In Ontario, LTC homes are still thought of as a single-use/single-site proposition. Mixed-use functions that share the same site are disallowed. This stems from current restrictive funding models although examples elsewhere in the healthcare industry of intergenerational public-private funding models have been successfully built. Options exist to provide a childcare center on site, amenities for grandchildren to promote visitation such as playscapes, and in general a more normative everyday residential ambiance and aesthetic—this will draw younger persons who wish to spend time and/or live near the LTC residence. From a quality of life perspective, intergenerational connectivity is life-affirming. It is a win-win proposition with its benefits extending to all, and can result in aged residents' reduced feelings of anxiety, a greater sense of belonging, and heightened self-esteem. Place these intergenerational amenities near to and on the ground floor of the residence so useful exterior space is directly accessible. Provide shaded/screened places to sit and socialize that are safe, with a perceived sense of protection.
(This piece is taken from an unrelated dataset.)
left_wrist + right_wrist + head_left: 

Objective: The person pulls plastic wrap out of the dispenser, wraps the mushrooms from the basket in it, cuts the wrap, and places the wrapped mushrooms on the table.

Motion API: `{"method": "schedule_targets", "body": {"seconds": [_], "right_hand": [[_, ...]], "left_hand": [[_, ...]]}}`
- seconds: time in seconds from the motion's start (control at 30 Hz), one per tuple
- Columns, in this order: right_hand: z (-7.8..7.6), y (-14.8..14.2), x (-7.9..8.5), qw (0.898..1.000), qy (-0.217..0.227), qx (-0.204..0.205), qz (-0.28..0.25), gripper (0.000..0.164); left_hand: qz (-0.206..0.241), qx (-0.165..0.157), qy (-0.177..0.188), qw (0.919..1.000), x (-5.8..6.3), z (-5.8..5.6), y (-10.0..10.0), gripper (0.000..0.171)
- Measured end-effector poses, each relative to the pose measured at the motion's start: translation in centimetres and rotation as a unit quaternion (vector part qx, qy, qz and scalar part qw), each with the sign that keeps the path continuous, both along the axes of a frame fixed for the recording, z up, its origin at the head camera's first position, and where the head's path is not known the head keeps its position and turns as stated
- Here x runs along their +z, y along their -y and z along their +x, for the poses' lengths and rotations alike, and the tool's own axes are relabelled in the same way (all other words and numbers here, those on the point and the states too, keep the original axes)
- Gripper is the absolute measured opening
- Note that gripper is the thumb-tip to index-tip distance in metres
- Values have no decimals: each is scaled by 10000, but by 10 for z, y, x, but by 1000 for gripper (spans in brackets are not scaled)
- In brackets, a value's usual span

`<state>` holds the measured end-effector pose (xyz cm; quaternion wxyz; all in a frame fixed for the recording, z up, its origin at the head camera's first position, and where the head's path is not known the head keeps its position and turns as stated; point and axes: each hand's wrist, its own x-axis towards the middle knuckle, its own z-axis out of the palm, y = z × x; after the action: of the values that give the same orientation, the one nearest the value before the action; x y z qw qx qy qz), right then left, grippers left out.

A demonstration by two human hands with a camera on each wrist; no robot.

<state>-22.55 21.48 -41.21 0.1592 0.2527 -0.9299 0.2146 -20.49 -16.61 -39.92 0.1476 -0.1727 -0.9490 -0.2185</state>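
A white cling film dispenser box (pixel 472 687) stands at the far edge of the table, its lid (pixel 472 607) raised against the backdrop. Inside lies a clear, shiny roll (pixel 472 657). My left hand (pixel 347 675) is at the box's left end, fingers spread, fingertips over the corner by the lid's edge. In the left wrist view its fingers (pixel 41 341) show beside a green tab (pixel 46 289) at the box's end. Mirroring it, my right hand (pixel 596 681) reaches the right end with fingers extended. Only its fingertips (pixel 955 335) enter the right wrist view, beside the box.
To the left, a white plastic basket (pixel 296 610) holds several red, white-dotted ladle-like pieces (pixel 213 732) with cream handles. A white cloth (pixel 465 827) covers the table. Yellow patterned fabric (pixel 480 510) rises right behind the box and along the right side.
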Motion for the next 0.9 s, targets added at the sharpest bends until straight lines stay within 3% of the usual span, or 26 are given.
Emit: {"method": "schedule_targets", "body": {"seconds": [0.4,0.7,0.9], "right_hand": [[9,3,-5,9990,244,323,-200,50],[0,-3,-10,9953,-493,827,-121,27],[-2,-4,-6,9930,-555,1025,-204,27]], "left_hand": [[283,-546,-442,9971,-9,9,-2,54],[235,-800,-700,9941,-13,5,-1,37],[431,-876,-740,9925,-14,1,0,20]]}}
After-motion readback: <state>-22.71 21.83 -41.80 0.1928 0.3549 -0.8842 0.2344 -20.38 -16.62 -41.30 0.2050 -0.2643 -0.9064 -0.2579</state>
Provide noise buffers so the sounds of children playing nearby do not needlessly disturb residents. In short, LTC facilities in Ontario and beyond need to be rethought to become models for intergenerational health and well-being. 1a; 1c; 3a; 4a; 6d; 8c


6c-1. Poole, A (2019). BC Company helps seniors find young people to share a home, expenses. CBC News. *

6c-2. Suleman, Raiya & Bhatia, Faizan (2021). Intergenerational housing as a model for improving older-adult health, BCMJ, 63(4): 171-173. (PDF)

6c-3. Tan, J. Y., Tam, W. S. W., Goh, H. S., Ow, C. C., & Wu, X. V. (2021). Impact of sense of coherence, resilience and loneliness on quality of life amongst older adults in long‐term care: A correlational study using the salutogenic model. Journal of Advanced Nursing, 77(11): 4471–4489. (PDF) 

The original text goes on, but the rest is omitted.